Obama, at different times, also has said he favors a strong military, which more than anything, he says is necessary to sustain peace. If Obama is our new president, we should see soon enough which of those views he really favors.

The GEIA’s view, which I share, is it doesn’t really matter. In fact, fuel prices should have a much broader influence on defense spending over the next several years than who’s resident in the White House. Why?

Think of it this way: all those military jet fighters and transport aircraft slug down a lot of jet fuel. Those surface ships and ground vehicles also consume staggering amounts of fuel. We have to find a way to pay for that fuel somewhere, and if the price is high, the costs will come out of other segments of the defense budget–namely research, development, and procurement.

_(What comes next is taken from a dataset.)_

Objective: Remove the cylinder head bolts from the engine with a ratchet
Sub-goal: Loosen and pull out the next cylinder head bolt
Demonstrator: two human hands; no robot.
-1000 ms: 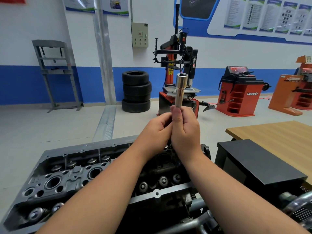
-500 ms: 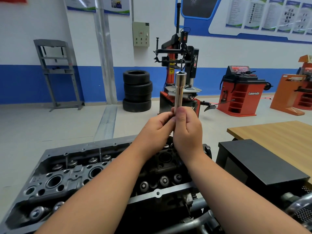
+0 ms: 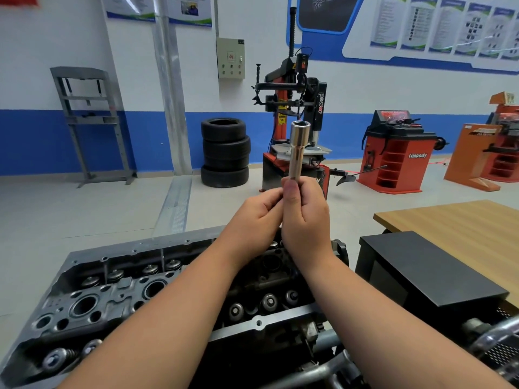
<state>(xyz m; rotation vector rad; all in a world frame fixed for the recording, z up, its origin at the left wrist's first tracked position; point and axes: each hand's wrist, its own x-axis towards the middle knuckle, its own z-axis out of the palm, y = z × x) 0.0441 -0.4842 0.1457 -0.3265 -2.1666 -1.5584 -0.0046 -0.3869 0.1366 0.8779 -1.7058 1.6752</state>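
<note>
Chrome long socket [image 3: 298, 148] stands upright as before, barely shifted; my right hand [image 3: 304, 217] grips its base, left hand [image 3: 257, 213] pinching beside it, far above the grey cylinder head [image 3: 118, 290] — bolts untouched.

Single head-worn wide-angle view, no second view to overlap. Looks forward and slightly down from just behind the engine [image 3: 118, 299], which fills the lower frame at close range. Both forearms enter from the bottom edge over the engine. Beyond the engine, well apart, the far wall faces the camera, with tire stack [image 3: 225, 152] and tire changer [image 3: 295, 130]. Edges bend from lens distortion.
</note>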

Sure, in theory we might be able to find other places in the defense budget to find more money for gas, oil, and diesel fuel. The big question is where? Obama, himself, has voiced his support to grow U.S. ground forces by 65,000 soldiers and 27,000 Marines. If he does that, it would potentially be great for U.S. defense preparedness.

On the other hand, all those extra soldiers and Marines need to be paid, fed, clothed, trained, and equipped. I guess that extra money we need for fuel won’t come out of the personnel accounts. The operations and maintenance sections of the defense budget are pretty well certain to increase because of fuel costs.

What’s left? I’ll tell you: the so-called “investment accounts” of procurement, research, and development.

Overall, GEIA predicts the entire defense budget might have an insignificant increase over the next 10 years. The organization’s latest figures have the DOD budget increasing from $491 billion to $534 billion between 2009 and 2019. Don’t celebrate too soon; that’s less than one-half of one percent. I doubt if we’ll even see that kind of overall defense budget increase.

The scary part of the GEIA’s forecast involves the operations and maintenance account, which the organization predicts will increase from $34.2 billion to $42.9 billion over the next 10 years. That’s where the fuel costs are, as well as food, clothing, and related expenses.

With that kind of increase in an essentially flat defense budget, we know where the reductions will be. GEIA predicts a decrease in the defense research budget over the next decade from $15.9 billion in 2009 to $10.4 billion in 2019. That means less for developing new weapons and technologies.

Furthermore, the GEIA predicts a decrease in the defense procurement budget from $20.6 billion to $19.2 billion. That account is for new ships, aircraft, and combat vehicles, and electronic equipment–as well as for repair and upgrades, which U.S. forces severely need after so many years in Iraq and Afghanistan.

Cross your fingers and keep an eye on your programs. It looks like the long era of defense budget increases is at an end. When that trend will reverse is anyone’s guess.